━━━━━ Input data
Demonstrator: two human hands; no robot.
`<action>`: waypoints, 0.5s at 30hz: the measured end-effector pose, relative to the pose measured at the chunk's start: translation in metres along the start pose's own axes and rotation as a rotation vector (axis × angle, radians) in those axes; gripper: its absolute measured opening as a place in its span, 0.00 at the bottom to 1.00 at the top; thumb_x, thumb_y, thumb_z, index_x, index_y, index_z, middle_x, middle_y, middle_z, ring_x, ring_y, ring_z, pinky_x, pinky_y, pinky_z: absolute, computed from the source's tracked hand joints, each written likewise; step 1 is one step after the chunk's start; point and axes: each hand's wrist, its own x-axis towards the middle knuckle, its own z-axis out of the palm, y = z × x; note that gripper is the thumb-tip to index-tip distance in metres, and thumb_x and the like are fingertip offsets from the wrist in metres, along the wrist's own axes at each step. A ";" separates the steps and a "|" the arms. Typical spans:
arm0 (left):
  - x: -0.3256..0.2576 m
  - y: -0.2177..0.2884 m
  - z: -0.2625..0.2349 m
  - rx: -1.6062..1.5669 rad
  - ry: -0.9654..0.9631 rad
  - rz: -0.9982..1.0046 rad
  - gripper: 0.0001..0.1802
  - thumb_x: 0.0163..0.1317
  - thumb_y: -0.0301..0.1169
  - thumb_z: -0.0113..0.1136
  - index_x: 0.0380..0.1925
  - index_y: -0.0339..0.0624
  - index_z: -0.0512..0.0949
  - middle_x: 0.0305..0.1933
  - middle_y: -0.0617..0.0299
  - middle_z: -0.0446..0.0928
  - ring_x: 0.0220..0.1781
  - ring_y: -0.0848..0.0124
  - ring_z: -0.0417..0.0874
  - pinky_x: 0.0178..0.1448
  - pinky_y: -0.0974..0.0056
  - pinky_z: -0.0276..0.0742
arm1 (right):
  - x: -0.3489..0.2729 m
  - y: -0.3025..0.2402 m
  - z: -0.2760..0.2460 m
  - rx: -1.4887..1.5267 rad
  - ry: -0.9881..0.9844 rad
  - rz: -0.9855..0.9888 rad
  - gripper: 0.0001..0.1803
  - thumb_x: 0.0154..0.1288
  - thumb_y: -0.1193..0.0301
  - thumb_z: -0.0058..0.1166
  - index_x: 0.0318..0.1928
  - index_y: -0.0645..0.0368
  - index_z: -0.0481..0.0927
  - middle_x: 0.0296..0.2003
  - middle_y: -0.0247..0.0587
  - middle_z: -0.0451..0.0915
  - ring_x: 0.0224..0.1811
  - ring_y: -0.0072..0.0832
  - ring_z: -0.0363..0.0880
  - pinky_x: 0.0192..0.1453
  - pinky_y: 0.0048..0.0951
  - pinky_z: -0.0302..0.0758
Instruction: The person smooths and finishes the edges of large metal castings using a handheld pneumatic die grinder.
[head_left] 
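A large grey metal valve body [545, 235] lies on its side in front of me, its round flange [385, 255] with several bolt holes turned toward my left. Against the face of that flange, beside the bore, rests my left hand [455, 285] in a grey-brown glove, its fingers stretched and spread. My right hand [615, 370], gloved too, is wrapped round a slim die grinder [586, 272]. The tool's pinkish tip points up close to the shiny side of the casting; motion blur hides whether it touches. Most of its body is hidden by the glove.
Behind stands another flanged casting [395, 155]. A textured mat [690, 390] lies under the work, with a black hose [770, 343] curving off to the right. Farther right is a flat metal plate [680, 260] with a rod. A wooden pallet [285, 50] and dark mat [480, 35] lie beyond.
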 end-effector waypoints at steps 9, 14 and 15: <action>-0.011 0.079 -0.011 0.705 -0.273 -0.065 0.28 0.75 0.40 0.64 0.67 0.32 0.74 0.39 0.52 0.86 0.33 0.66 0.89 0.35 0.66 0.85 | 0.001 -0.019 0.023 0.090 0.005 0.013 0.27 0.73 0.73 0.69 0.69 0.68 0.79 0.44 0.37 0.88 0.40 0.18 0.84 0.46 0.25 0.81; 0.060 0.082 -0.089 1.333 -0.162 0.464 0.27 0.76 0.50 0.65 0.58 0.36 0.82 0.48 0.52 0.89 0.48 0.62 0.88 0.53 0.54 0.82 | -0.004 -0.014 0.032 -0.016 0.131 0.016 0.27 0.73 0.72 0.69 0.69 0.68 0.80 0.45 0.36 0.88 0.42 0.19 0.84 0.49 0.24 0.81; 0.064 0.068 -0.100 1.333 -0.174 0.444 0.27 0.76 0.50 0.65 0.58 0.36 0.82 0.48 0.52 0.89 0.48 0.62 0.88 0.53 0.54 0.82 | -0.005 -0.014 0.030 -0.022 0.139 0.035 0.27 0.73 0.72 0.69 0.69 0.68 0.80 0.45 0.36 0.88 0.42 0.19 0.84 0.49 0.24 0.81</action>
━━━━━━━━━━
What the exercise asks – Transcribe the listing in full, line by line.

Result below –
Demonstrator: two human hands; no robot.
`<action>`: waypoints, 0.5s at 30hz: the measured end-effector pose, relative to the pose measured at the chunk's start: translation in metres along the start pose's own axes and rotation as a rotation vector (axis × angle, radians) in those axes; gripper: its absolute measured opening as a place in its span, 0.00 at the bottom to 1.00 at the top; thumb_x, thumb_y, thumb_z, index_x, index_y, index_z, middle_x, middle_y, middle_z, ring_x, ring_y, ring_z, pinky_x, pinky_y, pinky_z: absolute, computed from the source's tracked hand joints, each written likewise; step 1 is one step after the chunk's start; point and axes: each hand's wrist, its own x-axis towards the middle knuckle, its own z-axis out of the palm, y = z × x; note that gripper is the thumb-tip to index-tip distance in metres, and thumb_x and the like are fingertip offsets from the wrist in metres, along the wrist's own axes at each step. A ";" separates the steps and a "|" the arms. Typical spans:
arm0 (left):
  - x: -0.3256..0.2576 m
  - y: -0.2177..0.2884 m
  - z: -0.2625..0.2349 m
  - rx: -1.6062..1.5669 rad
  - ry: -0.9654..0.9631 rad
  - rz: -0.9982..1.0046 rad
  - gripper: 0.0001..0.1802
  - thumb_x: 0.0163..0.1317
  - thumb_y: -0.0301..0.1169
  - thumb_z: -0.0113..0.1136
  - index_x: 0.0380..0.1925
  - index_y: -0.0339..0.0624
  - index_z: -0.0512..0.0949
  - middle_x: 0.0305..0.1933
  - middle_y: -0.0617..0.0299
  - middle_z: -0.0446..0.0928
  - ring_x: 0.0220..0.1781
  - ring_y: -0.0848..0.0124
  - ring_z: -0.0417..0.0874
  - pinky_x: 0.0178..0.1448
  - pinky_y: -0.0974..0.0056
  - pinky_z: -0.0276..0.0742
arm1 (right):
  - x: -0.3489..0.2729 m
  - y: -0.3025..0.2402 m
  - z: -0.2760..0.2460 m
  - rx: -1.4887..1.5267 rad
  - ry: -0.9881..0.9844 rad
  - rz: -0.9855..0.9888 rad
  - gripper: 0.0001..0.1803
  - thumb_x: 0.0154..0.1288
  - thumb_y: -0.1193..0.0301
  - thumb_z: -0.0058..0.1166
  - index_x: 0.0318..0.1928
  - index_y: -0.0645..0.0368
  - index_z: -0.0481..0.0927
  - middle_x: 0.0296..0.2003
  - middle_y: -0.0247..0.0587
  - middle_z: -0.0451..0.0915
  - ring_x: 0.0224..0.1811
  - ring_y: -0.0072..0.0832
  - ring_z: -0.0363..0.0880
  - pinky_x: 0.0192..0.1453
  - pinky_y: 0.0048..0.0951
  - pinky_z: -0.0302..0.0758
Instruction: The person smooths and finishes the edges of large metal castings using a handheld pneumatic die grinder.
[head_left] 
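A large grey metal valve body [545, 235] lies on its side in front of me, its round flange [385, 255] with several bolt holes turned toward my left. Against the face of that flange, beside the bore, rests my left hand [455, 285] in a grey-brown glove, its fingers stretched and spread. My right hand [615, 370], gloved too, is wrapped round a slim die grinder [586, 272]. The tool's pinkish tip points up close to the shiny side of the casting; motion blur hides whether it touches. Most of its body is hidden by the glove.
Behind stands another flanged casting [395, 155]. A textured mat [690, 390] lies under the work, with a black hose [770, 343] curving off to the right. Farther right is a flat metal plate [680, 260] with a rod. A wooden pallet [285, 50] and dark mat [480, 35] lie beyond.
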 end-effector waypoints at steps 9, 14 and 15: <action>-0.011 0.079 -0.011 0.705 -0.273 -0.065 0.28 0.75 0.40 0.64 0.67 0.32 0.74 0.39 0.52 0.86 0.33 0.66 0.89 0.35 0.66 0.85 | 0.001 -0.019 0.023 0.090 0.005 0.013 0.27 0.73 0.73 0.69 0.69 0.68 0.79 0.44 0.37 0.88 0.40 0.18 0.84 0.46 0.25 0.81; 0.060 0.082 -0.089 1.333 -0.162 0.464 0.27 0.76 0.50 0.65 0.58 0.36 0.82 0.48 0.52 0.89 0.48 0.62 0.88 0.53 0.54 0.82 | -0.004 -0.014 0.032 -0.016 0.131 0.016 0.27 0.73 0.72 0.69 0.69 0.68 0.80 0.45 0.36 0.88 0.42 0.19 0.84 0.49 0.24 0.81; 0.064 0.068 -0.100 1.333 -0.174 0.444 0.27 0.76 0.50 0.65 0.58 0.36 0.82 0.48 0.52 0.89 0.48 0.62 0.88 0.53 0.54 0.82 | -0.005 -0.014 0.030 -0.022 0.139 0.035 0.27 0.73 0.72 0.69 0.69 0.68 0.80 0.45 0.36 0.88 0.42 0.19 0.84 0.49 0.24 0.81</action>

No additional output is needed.